**Your objective**. Transcribe the listing below in full, exactly, with no images.

════════════════

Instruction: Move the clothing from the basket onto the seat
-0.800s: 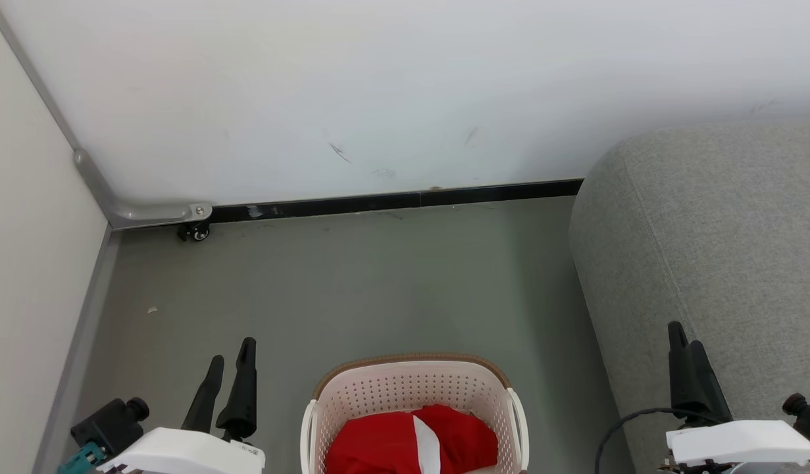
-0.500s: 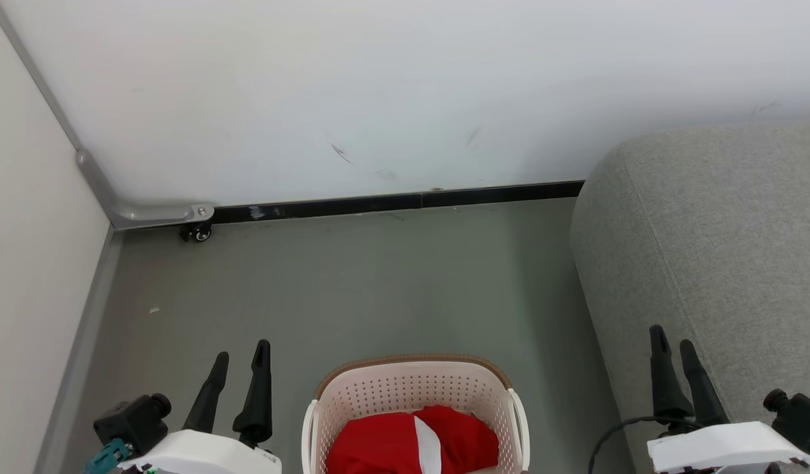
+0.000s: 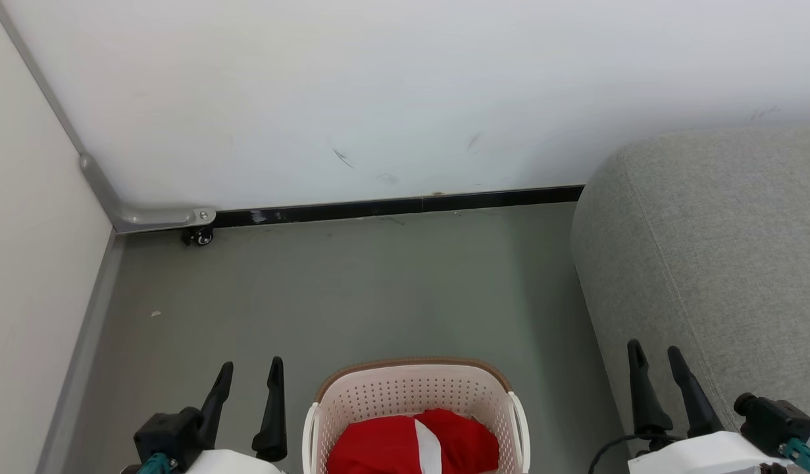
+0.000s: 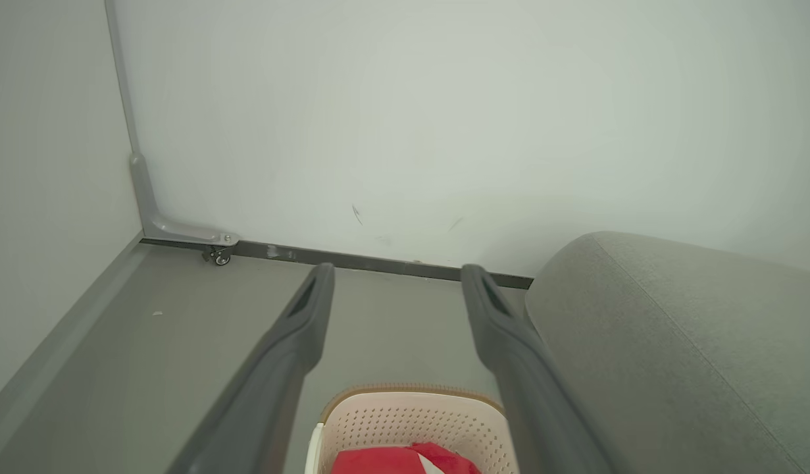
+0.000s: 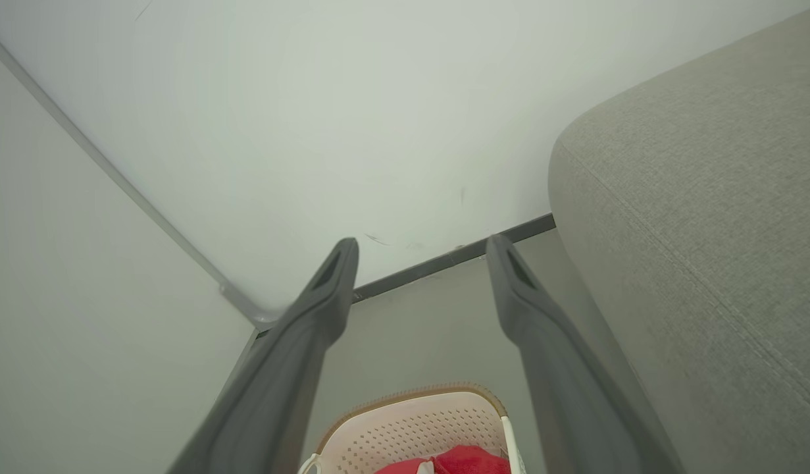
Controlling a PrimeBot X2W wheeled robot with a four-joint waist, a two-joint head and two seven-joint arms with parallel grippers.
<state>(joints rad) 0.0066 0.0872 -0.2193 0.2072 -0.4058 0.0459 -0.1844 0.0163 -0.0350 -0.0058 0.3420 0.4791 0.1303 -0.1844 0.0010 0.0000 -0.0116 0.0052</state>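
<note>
- The red clothing (image 3: 411,444) lies heaped in the basket (image 3: 414,395), its white band showing on top. None of it is on the seat (image 3: 720,250) yet.
- The basket stands on the grey floor (image 3: 352,283) between the two arms and near the seat's rounded corner, which likely makes for a short carry to the robot's right.
- The left gripper (image 3: 251,364) hangs beside the basket's left side, fingers parted and empty, clear of the rim.
- The right gripper (image 3: 654,347) is likewise spread and holds nothing, seen against the seat's near edge.
- Both arms flank the load, apparently ready to reach in, and the pick-up appears not to have begun.
</note>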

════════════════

**Your solution**.
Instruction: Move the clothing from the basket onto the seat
-0.800s: 
-0.500s: 
+0.000s: 
+0.000s: 
+0.000s: 
Controlling a PrimeBot X2W wheeled robot with a four-joint waist, a two-joint head and two seven-joint arms with parallel grippers.
<state>(joints rad) 0.0066 0.0872 -0.2193 0.2072 -0.4058 0.0459 -0.1844 0.0163 -0.0350 -0.0058 0.3420 0.4791 0.1303 -0.1844 0.0010 0.0000 -0.0116 0.0052</state>
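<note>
- The red clothing (image 3: 411,444) lies heaped in the basket (image 3: 414,395), its white band showing on top. None of it is on the seat (image 3: 720,250) yet.
- The basket stands on the grey floor (image 3: 352,283) between the two arms and near the seat's rounded corner, which likely makes for a short carry to the robot's right.
- The left gripper (image 3: 251,364) hangs beside the basket's left side, fingers parted and empty, clear of the rim.
- The right gripper (image 3: 654,347) is likewise spread and holds nothing, seen against the seat's near edge.
- Both arms flank the load, apparently ready to reach in, and the pick-up appears not to have begun.
</note>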

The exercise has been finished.